**Task goal:**
Quote the entries below from the line with "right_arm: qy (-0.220" through the line with "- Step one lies", both ends included, and only those lines.

**Material for this exercise:**
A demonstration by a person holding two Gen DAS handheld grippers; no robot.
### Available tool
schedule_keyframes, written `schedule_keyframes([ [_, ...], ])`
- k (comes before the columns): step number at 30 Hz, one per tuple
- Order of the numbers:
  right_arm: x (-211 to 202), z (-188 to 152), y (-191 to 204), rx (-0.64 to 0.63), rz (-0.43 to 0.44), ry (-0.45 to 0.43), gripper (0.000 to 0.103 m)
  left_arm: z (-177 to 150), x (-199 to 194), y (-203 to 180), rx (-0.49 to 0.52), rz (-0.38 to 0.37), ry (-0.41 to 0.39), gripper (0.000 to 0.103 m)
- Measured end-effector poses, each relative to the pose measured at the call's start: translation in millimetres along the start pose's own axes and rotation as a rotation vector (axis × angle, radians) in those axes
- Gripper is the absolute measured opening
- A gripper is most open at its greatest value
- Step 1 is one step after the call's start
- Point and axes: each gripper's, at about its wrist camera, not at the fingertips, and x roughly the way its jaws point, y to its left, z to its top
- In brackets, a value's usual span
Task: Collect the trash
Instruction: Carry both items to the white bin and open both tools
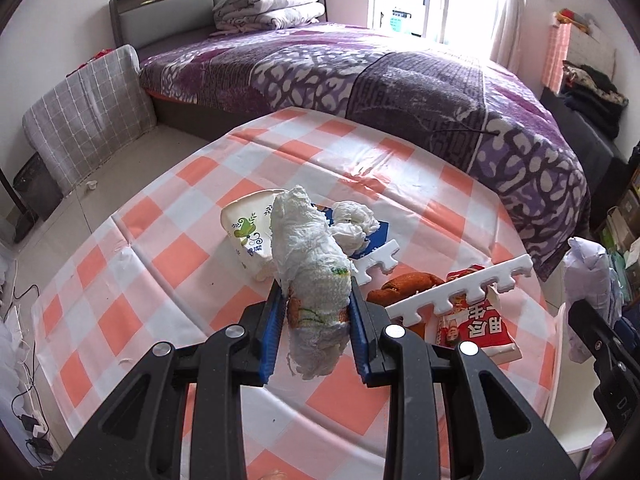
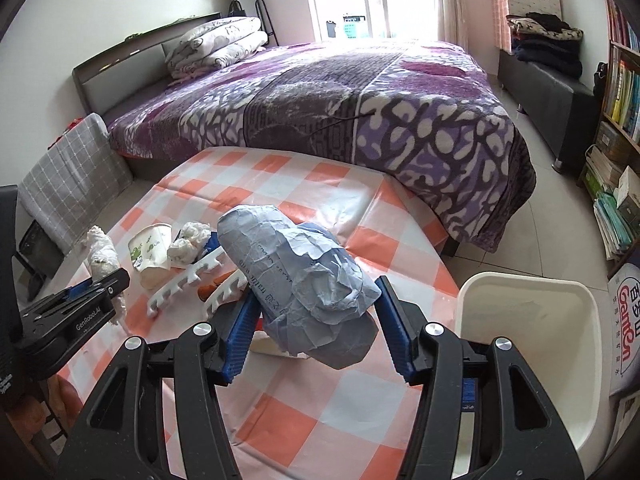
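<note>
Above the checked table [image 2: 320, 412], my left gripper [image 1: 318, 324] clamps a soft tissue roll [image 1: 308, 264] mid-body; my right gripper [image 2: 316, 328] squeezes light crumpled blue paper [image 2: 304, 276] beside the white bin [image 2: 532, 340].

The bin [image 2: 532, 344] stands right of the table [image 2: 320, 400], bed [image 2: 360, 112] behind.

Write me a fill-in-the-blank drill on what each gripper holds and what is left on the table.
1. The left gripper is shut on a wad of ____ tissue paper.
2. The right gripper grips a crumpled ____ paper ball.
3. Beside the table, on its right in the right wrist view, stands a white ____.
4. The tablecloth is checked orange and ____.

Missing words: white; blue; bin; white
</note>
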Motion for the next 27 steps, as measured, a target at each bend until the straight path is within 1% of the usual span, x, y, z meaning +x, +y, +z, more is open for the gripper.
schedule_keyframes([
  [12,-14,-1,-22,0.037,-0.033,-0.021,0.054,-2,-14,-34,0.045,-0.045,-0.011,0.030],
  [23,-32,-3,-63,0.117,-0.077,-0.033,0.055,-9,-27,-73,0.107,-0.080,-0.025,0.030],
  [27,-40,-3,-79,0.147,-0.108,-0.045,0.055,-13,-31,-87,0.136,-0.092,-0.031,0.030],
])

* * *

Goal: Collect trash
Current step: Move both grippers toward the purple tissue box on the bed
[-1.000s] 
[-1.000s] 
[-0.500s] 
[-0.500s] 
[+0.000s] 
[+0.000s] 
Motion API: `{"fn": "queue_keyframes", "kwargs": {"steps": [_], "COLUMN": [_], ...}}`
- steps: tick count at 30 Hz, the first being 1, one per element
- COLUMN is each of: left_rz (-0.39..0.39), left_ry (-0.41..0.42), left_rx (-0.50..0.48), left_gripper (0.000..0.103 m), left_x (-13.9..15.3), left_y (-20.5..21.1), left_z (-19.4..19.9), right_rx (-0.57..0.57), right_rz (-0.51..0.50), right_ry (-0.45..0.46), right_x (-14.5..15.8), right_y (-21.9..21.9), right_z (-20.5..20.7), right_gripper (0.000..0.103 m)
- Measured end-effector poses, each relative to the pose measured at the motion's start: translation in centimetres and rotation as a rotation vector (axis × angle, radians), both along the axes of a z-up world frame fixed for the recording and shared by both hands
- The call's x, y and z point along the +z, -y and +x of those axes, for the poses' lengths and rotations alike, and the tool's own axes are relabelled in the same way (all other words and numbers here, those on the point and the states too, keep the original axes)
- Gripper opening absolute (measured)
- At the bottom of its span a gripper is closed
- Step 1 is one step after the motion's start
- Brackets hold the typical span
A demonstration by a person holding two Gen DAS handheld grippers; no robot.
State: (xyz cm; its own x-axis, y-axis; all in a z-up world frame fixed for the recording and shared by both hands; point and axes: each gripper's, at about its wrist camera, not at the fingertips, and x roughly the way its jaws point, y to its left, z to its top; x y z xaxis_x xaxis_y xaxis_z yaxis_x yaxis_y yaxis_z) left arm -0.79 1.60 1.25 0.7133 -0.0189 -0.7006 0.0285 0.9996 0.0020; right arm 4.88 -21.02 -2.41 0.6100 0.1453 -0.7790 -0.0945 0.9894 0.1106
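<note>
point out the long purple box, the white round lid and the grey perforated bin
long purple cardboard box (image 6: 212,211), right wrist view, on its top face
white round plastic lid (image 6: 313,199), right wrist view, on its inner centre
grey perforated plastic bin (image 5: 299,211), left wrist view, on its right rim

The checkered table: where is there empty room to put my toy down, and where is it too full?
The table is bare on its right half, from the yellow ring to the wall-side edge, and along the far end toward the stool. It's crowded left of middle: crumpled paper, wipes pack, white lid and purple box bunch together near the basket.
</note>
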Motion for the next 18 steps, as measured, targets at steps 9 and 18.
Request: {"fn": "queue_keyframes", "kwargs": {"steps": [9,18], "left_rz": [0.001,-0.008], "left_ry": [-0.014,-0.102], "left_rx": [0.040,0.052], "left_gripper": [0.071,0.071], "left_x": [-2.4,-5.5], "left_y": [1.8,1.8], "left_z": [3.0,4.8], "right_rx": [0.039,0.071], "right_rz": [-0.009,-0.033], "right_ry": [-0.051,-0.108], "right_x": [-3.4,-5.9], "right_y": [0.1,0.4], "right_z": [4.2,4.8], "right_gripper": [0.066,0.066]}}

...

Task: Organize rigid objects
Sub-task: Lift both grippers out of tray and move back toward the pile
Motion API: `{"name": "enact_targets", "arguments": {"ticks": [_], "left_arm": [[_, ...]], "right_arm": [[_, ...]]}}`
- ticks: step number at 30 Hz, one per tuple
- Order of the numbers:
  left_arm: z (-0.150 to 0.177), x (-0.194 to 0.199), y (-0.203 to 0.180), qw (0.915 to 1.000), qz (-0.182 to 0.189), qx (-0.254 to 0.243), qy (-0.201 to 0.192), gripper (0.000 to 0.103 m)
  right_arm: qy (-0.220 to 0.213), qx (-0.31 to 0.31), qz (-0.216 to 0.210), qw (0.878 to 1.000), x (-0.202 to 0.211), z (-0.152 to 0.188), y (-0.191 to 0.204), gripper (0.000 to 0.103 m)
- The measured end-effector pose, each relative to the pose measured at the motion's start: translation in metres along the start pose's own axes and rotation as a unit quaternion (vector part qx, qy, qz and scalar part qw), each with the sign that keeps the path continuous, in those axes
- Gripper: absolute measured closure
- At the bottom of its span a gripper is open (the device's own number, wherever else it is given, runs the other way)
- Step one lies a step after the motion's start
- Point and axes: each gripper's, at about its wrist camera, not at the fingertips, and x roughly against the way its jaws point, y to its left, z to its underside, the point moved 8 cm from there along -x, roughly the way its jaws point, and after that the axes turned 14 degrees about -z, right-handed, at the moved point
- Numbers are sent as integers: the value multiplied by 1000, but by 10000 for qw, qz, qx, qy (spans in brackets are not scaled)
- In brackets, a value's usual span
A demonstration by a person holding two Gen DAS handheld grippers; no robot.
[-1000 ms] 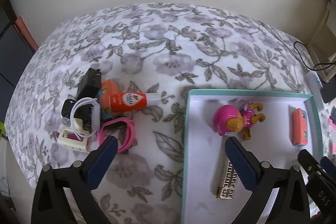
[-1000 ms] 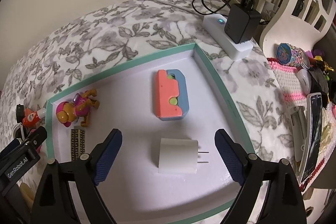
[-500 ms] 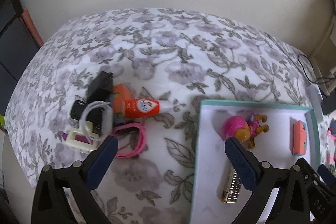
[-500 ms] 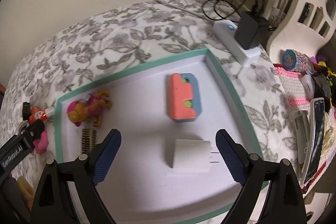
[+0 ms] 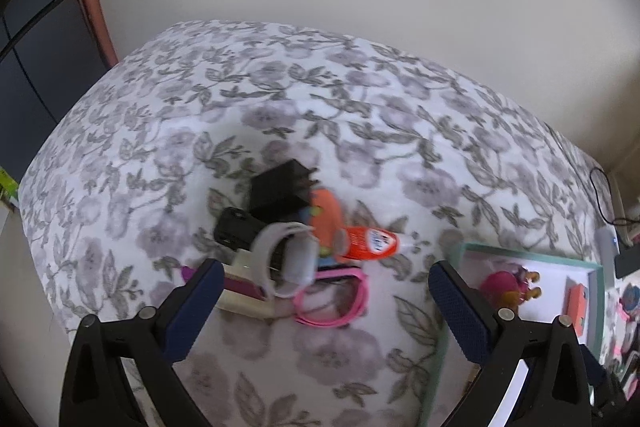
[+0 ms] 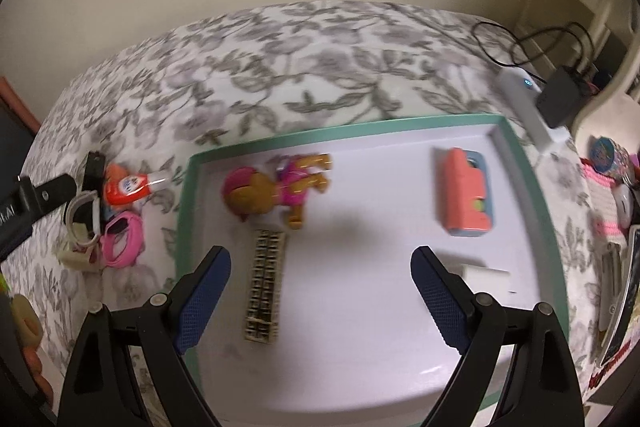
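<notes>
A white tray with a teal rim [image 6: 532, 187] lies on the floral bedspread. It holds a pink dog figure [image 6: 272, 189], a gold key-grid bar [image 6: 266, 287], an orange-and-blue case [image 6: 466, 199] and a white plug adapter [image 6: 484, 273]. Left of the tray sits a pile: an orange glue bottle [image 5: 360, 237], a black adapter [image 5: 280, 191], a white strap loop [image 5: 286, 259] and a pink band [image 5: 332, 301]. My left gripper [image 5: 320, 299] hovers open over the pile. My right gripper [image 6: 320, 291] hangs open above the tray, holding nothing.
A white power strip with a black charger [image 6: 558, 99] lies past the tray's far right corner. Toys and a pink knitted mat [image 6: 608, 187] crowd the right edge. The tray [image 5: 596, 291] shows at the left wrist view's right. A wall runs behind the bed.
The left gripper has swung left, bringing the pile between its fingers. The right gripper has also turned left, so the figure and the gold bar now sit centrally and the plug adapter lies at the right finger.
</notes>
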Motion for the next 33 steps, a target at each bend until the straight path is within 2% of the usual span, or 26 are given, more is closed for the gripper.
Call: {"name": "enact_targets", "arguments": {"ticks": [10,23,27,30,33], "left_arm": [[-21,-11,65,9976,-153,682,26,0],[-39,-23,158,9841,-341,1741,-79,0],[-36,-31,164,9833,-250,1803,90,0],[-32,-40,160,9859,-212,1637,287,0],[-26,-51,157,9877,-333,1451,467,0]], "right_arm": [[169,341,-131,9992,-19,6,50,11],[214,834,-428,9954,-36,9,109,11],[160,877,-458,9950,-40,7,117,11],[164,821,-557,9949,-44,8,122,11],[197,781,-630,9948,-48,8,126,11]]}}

**Answer to this task:**
  right_arm: qy (-0.220 to 0.213), qx (-0.31 to 0.31), qz (-0.216 to 0.210), qw (0.878 to 1.000), x (-0.202 to 0.211), z (-0.152 to 0.188), y (-0.191 to 0.204), gripper (0.000 to 0.103 m)
- The measured end-effector pose, each relative to the pose measured at the motion's start: translation in metres along the start pose's own axes and rotation as a unit quaternion (vector part qx, qy, qz and scalar part qw), each with the sign that keeps the path continuous, in those axes
- Gripper: absolute measured closure
- At the bottom of its span a gripper is open (the device's own number, wherever else it is given, runs the other way)
- Step one lies a step after the motion's start

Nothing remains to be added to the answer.